I bought the hard cover. I know, it’s kind of expensive but it was worth every penny that I took out of my 401k and early withdraw penalties to get it. I suffer from insomnia and have an extremely difficult time getting to sleep at night. Now I finally found something that helps me to fall asleep at night without the potentially harmful effects of sleeping pills. I just keep it by my bedside and when I retire for the evening I pick up the book and start reading while in bed. It only takes a few seconds and Poof, I’m out! I even bought a little reading light from Amazon that I attach to the book so I can read it without disturbing my wife. I considered sedatives and Propofol to help me with my condition, as it did for MJ, but owning this book would cost me less money in the long run. What a great find! I highly recommend it for anyone of all ages.

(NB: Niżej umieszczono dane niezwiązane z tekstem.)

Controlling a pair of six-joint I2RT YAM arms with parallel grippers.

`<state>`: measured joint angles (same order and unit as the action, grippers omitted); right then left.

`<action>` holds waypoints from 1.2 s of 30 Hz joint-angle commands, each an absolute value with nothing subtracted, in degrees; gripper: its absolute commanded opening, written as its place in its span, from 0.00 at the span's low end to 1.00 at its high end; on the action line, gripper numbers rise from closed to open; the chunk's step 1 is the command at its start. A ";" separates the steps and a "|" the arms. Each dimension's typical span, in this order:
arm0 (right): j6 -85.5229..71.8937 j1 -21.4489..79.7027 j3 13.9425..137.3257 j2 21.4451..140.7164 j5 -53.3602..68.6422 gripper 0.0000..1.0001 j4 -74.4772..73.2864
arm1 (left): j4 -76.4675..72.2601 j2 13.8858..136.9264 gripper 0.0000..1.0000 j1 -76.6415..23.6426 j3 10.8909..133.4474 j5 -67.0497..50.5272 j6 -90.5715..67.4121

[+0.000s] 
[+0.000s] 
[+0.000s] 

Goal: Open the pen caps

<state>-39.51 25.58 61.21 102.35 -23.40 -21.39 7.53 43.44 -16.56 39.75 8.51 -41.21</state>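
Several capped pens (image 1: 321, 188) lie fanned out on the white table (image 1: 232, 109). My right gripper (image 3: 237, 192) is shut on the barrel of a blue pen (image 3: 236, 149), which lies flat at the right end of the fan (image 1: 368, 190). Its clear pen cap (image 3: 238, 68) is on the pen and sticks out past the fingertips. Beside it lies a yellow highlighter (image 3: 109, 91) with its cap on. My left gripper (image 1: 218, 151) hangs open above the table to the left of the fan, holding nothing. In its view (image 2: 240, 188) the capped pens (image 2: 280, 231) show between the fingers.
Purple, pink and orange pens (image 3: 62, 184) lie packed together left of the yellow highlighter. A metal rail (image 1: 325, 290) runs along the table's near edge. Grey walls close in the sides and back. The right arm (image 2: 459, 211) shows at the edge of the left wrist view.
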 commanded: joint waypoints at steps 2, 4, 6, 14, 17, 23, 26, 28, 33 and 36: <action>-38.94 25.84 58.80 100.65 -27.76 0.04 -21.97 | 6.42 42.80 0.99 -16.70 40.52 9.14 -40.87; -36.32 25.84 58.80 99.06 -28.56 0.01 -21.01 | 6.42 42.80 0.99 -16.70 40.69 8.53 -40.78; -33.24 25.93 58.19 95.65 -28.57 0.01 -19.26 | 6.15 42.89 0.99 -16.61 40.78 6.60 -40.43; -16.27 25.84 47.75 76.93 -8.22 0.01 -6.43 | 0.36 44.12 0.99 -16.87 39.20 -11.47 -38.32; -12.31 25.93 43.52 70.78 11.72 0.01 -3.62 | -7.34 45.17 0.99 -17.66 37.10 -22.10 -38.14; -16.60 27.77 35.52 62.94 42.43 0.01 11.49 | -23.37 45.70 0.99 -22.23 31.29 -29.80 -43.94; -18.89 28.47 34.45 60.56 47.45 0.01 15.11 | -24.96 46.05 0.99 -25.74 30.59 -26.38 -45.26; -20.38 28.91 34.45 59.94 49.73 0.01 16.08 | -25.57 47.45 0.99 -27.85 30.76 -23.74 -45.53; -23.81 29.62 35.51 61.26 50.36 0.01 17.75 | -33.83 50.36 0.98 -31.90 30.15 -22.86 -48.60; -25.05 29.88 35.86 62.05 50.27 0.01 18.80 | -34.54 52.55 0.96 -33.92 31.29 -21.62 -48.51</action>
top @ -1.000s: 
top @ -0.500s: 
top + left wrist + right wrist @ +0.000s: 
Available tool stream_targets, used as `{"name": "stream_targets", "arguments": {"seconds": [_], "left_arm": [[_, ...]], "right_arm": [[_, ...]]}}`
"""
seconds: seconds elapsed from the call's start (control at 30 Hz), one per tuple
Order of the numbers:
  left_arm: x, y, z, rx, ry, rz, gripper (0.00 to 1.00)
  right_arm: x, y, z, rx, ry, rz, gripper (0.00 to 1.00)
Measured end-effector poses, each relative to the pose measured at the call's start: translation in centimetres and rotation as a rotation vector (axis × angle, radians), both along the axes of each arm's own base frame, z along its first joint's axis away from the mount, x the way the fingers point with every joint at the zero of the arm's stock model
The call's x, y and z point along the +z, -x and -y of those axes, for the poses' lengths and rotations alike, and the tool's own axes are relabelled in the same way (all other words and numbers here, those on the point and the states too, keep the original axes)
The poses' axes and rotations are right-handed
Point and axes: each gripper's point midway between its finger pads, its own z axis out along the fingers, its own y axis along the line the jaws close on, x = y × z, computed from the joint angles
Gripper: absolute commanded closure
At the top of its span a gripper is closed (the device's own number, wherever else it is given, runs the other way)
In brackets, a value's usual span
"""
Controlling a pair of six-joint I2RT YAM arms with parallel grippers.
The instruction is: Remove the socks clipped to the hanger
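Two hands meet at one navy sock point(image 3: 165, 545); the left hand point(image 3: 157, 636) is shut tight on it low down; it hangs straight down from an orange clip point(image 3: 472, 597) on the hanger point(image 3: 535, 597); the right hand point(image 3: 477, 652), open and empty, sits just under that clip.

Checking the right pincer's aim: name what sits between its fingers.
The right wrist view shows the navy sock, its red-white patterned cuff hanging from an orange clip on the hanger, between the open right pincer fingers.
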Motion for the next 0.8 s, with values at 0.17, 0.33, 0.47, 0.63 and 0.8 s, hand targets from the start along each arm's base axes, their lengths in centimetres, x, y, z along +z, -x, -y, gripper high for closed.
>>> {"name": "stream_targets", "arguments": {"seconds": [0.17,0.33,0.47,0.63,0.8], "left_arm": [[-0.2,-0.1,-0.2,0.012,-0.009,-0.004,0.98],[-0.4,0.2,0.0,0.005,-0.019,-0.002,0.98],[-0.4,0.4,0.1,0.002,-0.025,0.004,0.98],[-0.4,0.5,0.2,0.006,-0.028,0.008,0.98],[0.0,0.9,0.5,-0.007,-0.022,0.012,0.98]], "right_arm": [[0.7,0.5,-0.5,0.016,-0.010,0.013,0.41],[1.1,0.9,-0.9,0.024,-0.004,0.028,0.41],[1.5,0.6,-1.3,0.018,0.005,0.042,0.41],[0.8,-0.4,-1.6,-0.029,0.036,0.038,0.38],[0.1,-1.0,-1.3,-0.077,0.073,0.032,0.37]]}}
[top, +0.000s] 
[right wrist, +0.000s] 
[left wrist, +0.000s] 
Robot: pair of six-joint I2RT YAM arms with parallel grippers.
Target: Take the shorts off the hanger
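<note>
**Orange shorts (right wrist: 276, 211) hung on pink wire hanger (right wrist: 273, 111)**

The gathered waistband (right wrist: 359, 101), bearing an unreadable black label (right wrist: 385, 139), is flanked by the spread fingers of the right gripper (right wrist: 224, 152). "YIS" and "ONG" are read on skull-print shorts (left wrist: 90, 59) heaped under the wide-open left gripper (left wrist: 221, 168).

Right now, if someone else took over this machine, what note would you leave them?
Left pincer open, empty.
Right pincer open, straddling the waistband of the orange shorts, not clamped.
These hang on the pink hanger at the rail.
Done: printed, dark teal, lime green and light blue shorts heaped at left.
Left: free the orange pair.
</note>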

I’m so disappointed in this book. The first few pages were promising, but it quickly became clear that the plot had been lifted directly from „The 2009-2014 World Outlook for Anti-Neoplastic Radioactive Isotopes for Internal Pharmaceutical Use” by Icon Group. Sure there were some new characters, and settings, but the storyline was almost unchanged.
The only part that makes it almost worthwhile is the overly-complex subplot that the Materials Science International Team MSIT managed to work in with the rare earth elements and the Farnsworth fusor. Almost, but the Materials Science International Team MSIT simply doesn’t have the beautiful prose and grasp of suspense that Icon Group displays in every book.
Zachęcam do poczytania większej liczby komentarzy pod książkami wydawnictwa Landolt-Börnstein.